## Goal of the exercise
Print the whole listing below exactly, skipping every picture.

## Exercise data
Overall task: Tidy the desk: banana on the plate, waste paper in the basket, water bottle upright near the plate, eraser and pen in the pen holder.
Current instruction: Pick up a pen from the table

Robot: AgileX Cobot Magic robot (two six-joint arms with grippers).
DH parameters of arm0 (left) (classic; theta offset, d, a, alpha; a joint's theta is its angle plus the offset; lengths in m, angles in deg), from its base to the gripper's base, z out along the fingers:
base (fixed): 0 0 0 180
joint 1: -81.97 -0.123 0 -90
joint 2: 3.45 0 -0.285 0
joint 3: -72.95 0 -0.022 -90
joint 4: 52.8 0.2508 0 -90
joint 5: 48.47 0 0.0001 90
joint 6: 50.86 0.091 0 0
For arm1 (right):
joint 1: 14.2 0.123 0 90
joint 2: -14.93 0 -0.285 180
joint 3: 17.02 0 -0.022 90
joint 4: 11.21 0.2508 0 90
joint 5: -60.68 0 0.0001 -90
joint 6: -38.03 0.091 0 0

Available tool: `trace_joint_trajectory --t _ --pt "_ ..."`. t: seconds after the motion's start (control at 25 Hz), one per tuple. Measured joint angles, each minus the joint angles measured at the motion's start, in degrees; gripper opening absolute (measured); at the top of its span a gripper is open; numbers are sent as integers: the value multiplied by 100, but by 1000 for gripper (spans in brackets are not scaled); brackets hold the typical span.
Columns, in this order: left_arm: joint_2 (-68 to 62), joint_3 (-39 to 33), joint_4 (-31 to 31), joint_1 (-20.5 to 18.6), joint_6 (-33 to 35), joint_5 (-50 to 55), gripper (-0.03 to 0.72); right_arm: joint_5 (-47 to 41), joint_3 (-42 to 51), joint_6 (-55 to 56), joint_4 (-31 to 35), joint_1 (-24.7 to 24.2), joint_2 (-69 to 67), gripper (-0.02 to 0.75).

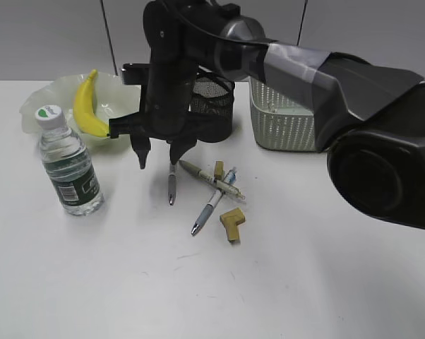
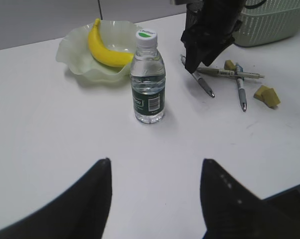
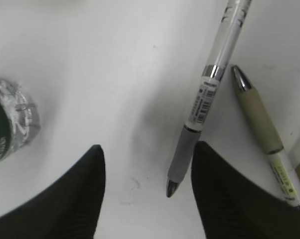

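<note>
Pen (image 3: 205, 104), clear barrel with grey grip: lying flat on the desk (image 1: 128, 282), tip between the parted fingers of the right gripper (image 1: 159, 157), which is hanging over it, nothing clamped, probably lining up a pickup. Pen holder (image 1: 214, 99) is standing just behind. Left gripper (image 2: 155, 199) is hovering apart, empty.
</note>
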Motion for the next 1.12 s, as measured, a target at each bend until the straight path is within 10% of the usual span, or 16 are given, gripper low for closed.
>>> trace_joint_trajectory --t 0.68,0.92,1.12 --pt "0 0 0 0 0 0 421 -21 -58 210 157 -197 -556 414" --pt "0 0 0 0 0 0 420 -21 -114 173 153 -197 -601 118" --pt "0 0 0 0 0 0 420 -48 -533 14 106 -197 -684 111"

## Written response
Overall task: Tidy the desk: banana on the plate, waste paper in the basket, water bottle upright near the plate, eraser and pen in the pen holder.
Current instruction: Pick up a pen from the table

Robot: AgileX Cobot Magic robot (two six-joint arms with grippers).
DH parameters of arm0 (left) (classic; theta offset, d, a, alpha; a joint's theta is its angle plus the offset; lengths in m, angles in deg), from its base to the gripper's base, z out along the fingers:
base (fixed): 0 0 0 180
joint 1: -81.97 -0.123 0 -90
joint 2: 3.45 0 -0.285 0
joint 3: -72.95 0 -0.022 -90
joint 4: 52.8 0.2508 0 -90
joint 5: 48.47 0 0.0001 90
joint 6: 50.86 0.091 0 0
For arm1 (right):
joint 1: 14.2 0.123 0 90
joint 2: -14.93 0 -0.285 180
joint 3: 17.02 0 -0.022 90
joint 4: 11.21 0.2508 0 90
joint 5: -60.68 0 0.0001 -90
joint 6: -38.03 0.091 0 0

Available tool: `trace_joint_trajectory --t _ --pt "_ ..."`. t: seconds after the motion's start (control at 25 Hz), one per tuple. Measured joint angles, each minus the joint angles measured at the motion's start, in degrees; gripper opening absolute (measured); at the top of its span a gripper is open; numbers are sent as integers: the value multiplied by 100, but by 1000 for gripper (spans in brackets are not scaled); brackets hold the typical span.
Columns, in this order: left_arm: joint_2 (-68 to 62), joint_3 (-39 to 33), joint_4 (-31 to 31), joint_1 (-20.5 to 18.6), joint_6 (-33 to 35), joint_5 (-50 to 55), gripper (-0.03 to 0.72); right_arm: joint_5 (-47 to 41), joint_3 (-42 to 51), joint_6 (-55 to 56), joint_4 (-31 to 35), joint_1 (-24.7 to 24.2), joint_2 (-69 to 67), gripper (-0.02 to 0.75).


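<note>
Pen (image 3: 205, 104), clear barrel with grey grip: lying flat on the desk (image 1: 128, 282), tip between the parted fingers of the right gripper (image 1: 159, 157), which is hanging over it, nothing clamped, probably lining up a pickup. Pen holder (image 1: 214, 99) is standing just behind. Left gripper (image 2: 155, 199) is hovering apart, empty.
</note>
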Motion for the next 1.12 s, as measured, a target at each bend until the straight path is within 10% of the usual span, or 16 are given, gripper low for closed.
>>> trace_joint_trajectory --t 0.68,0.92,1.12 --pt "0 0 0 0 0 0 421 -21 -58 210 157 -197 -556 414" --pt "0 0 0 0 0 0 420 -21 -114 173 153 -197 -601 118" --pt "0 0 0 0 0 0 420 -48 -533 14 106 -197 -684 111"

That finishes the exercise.